Soil nitrification potential
After the summer fallow season, soil samples from each treatment were obtained at a depth of 30 cm for the soil nitrification potential analysis (Norton and Stark 2011). 5 g sieved fresh soil (preconditioning at 15°C for two weeks with 50% of field water capacity) was added to a 200 ml flask, and then 50 ml 1 mM phosphate buffer (pH = 7.2) containing 1.5 mM NH4+ was added to the flask. Flasks were incubated for 48 h at 180 rev min− 1 at 30°C. During the incubation, soil samples were sampled at 6, 12, 24, 36, 48 h. The NO2− -N and NO3− -N concentrations were then measured with an ultraviolet-visible spectrophotometer and a continuous flow analyzer, respectively.

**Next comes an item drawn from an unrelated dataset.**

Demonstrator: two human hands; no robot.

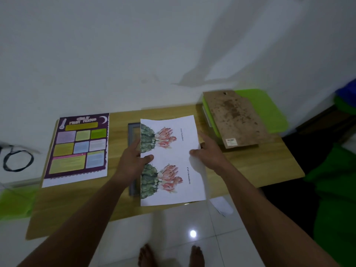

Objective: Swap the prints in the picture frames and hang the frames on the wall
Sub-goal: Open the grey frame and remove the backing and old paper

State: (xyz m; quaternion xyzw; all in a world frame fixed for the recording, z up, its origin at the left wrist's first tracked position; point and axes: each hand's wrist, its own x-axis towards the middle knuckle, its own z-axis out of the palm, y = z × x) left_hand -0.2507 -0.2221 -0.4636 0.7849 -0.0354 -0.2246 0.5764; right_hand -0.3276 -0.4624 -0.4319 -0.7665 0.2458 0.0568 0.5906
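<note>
Grip: your left hand (134, 158) pinches the left edge of the white paper sheet printed with two cactus-flower pictures (171, 160), thumb on top and fingers beneath; your right hand (209, 153) lies flat and open on the sheet's right edge, pressing rather than clasping.
Far left: a black cable loop (18, 160) lies off the board, well apart from the work. Leave it.
Left print: the purple poster with coloured panels (79, 149) lies flat on the light wooden tabletop (260, 166), beside the frame but not touching it.
Centre frame: the dark grey rectangular picture frame (133, 130) lies under the cactus sheet; only its left rail shows. Whether it holds glass or a backing you cannot tell from here.
Cactus sheet: it overhangs the frame on the right, so in my judgement it is wider than the opening.
Step in hand: seating the sheet in the frame. Square its left edge to the visible rail first, and keep it flat to avoid a crease.
Right: the stained brown backing board with a hanging hole (235, 118) rests on a lime-green slab (265, 110); it stays within reach of your right hand for closing up.
</note>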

DNA extraction and quantitative polymerase chain reaction
After harvest of CC in 2014 and 2015, soil samples (2014: 0–30 cm soil layer; 2015: 0–30, 30–60 and 60–90 cm soil layers) were collected to determine AOA and AOB amoA gene abundances. According to the manufacturer’s instructions, soil DNA was extracted using MO BIO Power Soil DNA Extraction kit from MO BIO Laboratories in Carlsbad, CA, USA. After extraction, DNA quality was evaluated by the ratio of A260/280 and A260/230 using a NanoDrop spectrophotometer, and DNA concentrations were quantified with Qubit assay (Invitrogen, CA). AOA amoA gene was amplified by using the polymerase chain reaction (PCR) primers amoA-AF (STAATGGTCTGGCTTAGACG) and amoA-AR (GCGGCCATCCATCTGTATGT) with the identical thermal profile as Francis et al. (2005). Each reaction contained 12.5 µl of Platinum SYBR Green JumpStart Taq ReadyMix (Invitrogen, Carlsbad, CA, USA), 0.6 µl of each primer at a concentration of 10 µM, 1 µl of bovine albumin at a dose of 8 µg µl− 1, 1 µl of ten times-diluted DNA template and 9.3 µl of sterile deionized water. PCR amplification of AOB amoA gene was carried out using the primer pairs: amoA-1F (forward) (GGGGTTTCTACTGGTGGT) and amoA-2R (reverse) (CCCCTCKGSAAAGCCTTCTTC) (Rotthauwe et al. 1997). Each reaction was made up of 12.5 µl of Platinum SYBR Green JumpStart Taq ReadyMix (Invitrogen, Carlsbad, CA, USA), 0.8 µl of 10 µM of each forward and reverse primer, 1 µl of 8 µg µl− 1 of bovine albumin, 2 µl of ten times-diluted DNA template, and 7.9 µl of sterilized deionized water. Real-time quantitative PCR (QPCR) was conducted by using an ABI7500 (Applied Biosystem, Foster City, CA, USA) with the following thermal profile for amplification: 5 min at 95°C; 40 cycles of 30 s at 95°C, 30 s at 57°C and 60 s at 72°C.
Statistical analysis
To ascertain the treatment effects on eggplant yield, NH4+-N and NO3−-N concentrations, soil nitrification potential, AOA and AOB amoA gene abundances, one-way analysis of variance (ANOVA) was performed following least significant difference (LSD) test at the 0.05 level. Spearman correlation analysis was conducted to relate soil parameters, mineral N, nitrification potential, AOA and AOB amoA gene abundances. Statistical analysis was performed using SPSS Statistics 27.0 (IBM Inc., Armonk, NY, USA).